13 April, 2009

A Tale of Two Cities: Easter News and Notes

A tale of two cities, screams to be profoundly appropriate in describing the current climate of the American markets. Those two cities of course would be Detroit and New York. Symbols representing two pillars of the American workforce and economic prosperity. Both the auto and financial industries have been decimated by losses, layoffs, and market indifference, producing for some, the biggest market fall since the crash associated with the Great Depression.

Detroit's auto stocks are still in tatters, and the news did not get much better. The US Treasury has provided General Motors (GM) with a specific set of instructions for the preparation of Bankruptcy on June 1. It looks less and less likely that GM will be able to avoid that scenario and Investors showed no confidence in any alternative as Monday's trade saw GM give back 16% to the $1.70s.

To counter that, New York was having a fantastic session as the optimism from the Wells Fargo Corp (WFC) pre-announcement of profitability sustained financial momentum. With important earnings announcements upcoming, Goldman Sachs (GS) and Citigroup (C) Investors are seeing a renewed confidence in not only profitability, but the ability of the government to do what it has set out to do. Rid the financial books of terrible assets.

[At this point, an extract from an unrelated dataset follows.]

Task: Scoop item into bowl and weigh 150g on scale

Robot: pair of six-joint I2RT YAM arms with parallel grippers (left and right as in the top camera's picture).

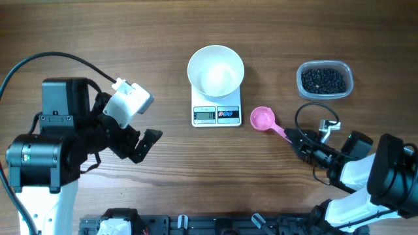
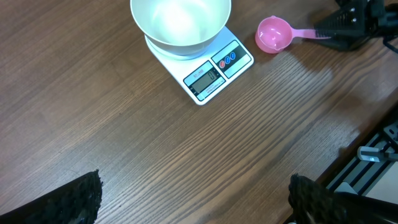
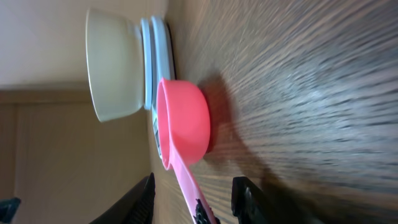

Analysts estimate Goldman to earn about $1.30/share, but the street has begun its whisper-practice and with Goldman still seen as the strongest of the Wall Street brands the company is expected to beat its own number and handily. Citigroup, having alerted the market to profitable months in January and February is looking to continue, despite the accumulated average estimate of a $0.37/share loss (according to Yahoo finance). Goldman will likely set the tone for the banks, and if others in the sector can surpass their estimates it will go a long way to support this current market rally, and instill the type of institutional confidence that is needed to make the latest gains sustainable.

Also in the news over the weekend, besides a thrilling Masters golf finish, was reporting from the Wall Street Journal (Link) that Apple's (AAPL) iconic CEO Steve Jobs, is in fact still very much in the picture and involved in design and business decisions. Word is that Jobs was very much involved in the interface of the latest iPhone OS, version 3.0, and is also involved in the creation of the much-heralded Mac tablet/netbook device. The return of Steve Jobs, from a 6-month medical leave has been a cloud over Apple's stock despite sales growth and product innovation from the company. The recession may have curbed consumer spending habits severely, and Apple's premium brand did suffer, according to market research statistics, but with the company continually improving its Mac Computer and iPods lines recently and an upcoming iPhone announcement surely in June, Investors have begun to set aside worries about Jobs.

Should Jobs return on schedule and lead the next phase of iPhone evolution, expect resonant cheers and analyst upgrades on the anticipation of the next phase of Apple's product road-map. In fact Kaufman Bros. Shaw Wu conceded Apple's value in his latest report, bumping his price target to $150/share.

News reports of the rally's sustainability have been mixed, with some expecting negative trends to overshadow any glimmers of recovery. Thsoe glimmers however, are due to get brighter if the financial sector continues on this path of pre-announced profitability.